É preciso, no entanto, que demonstrações cívicas não estejam presentes apenas nos anos de disputa futebolística, mas todos os dias, em gestos de gentileza, na consciência de não sujar as ruas, na responsabilidade com o dinheiro público, no anseio de servir o próximo. São as pequenas coisas que transformam nações e fazem as pessoas exercerem a plena cidadania.

Ano eleitoral, no qual todos têm o direito de escolher seus representantes, tanto no congresso nacional e nas assembleias estaduais como nos governos estaduais e federal, é sempre uma oportunidade ímpar para que os jovens aprendam a importância do civismo embutido no poder do voto. Conhecer os candidatos, a história, as principais ideias e os programas partidários ajudam na hora de decidir pelo voto consciente. Não gostar de política é dar a chance de ser governado por aqueles que gostam – e nem sempre são os melhores.
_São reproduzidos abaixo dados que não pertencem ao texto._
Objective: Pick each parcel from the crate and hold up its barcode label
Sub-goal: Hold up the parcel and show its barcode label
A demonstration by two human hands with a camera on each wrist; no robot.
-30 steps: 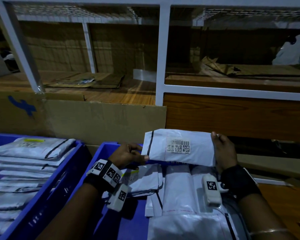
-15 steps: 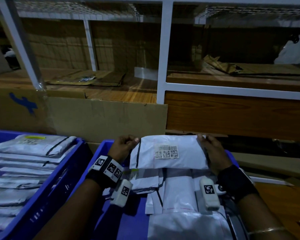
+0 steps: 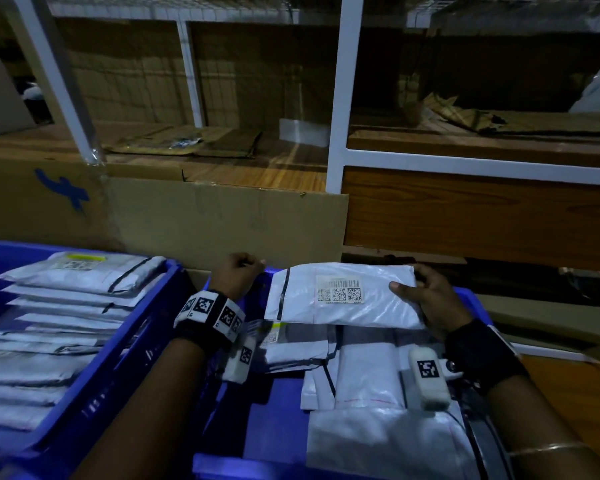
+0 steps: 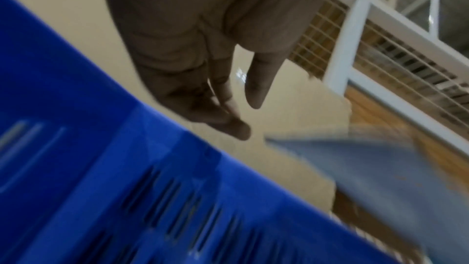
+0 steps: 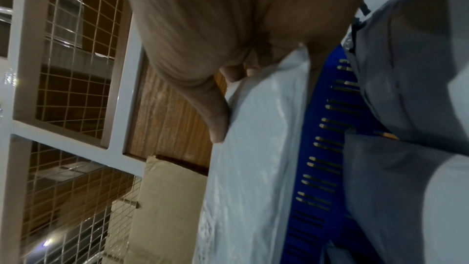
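White barcode sticker (image 3: 340,290) on the white plastic mailer parcel (image 3: 343,299) showing 1 barcode over 3 square codes, digits beneath blurring beyond reading, black-and-white square markers sitting on the white wrist band (image 3: 211,314), blue hand-drawn mark (image 3: 65,191) on the brown cardboard sheet (image 3: 222,220) spelling nothing legible

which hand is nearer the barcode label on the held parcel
Right. The right hand grips the parcel beside its barcode label; the left hand is off the parcel's far end.

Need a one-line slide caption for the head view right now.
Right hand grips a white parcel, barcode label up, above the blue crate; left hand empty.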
Os estrangeiros que vieram acompanhar a Copa do Mundo ficaram extasiados com a recepção, com o calor humano dos brasileiros e com nossas belezas naturais. Mas para que a nação cresça e se desenvolva, com a diminuição das mazelas sociais que ainda afetam grande parte da população, é necessário apostar na educação da juventude, um papel que o CIEE realiza há 50 anos, contribuindo para a inserção de mais de 13 milhões de jovens encaminhados para o mercado de trabalho. Jovens bem formados e capacitados são a garantia para um futuro promissor, mas que também podem ajudar muito no presente.

(*) Luiz Gonzaga Bertelli é presidente executivo do Centro de Integração Empresa-Escola (CIEE), da Academia Paulista de História (APH) e diretor da Fiesp.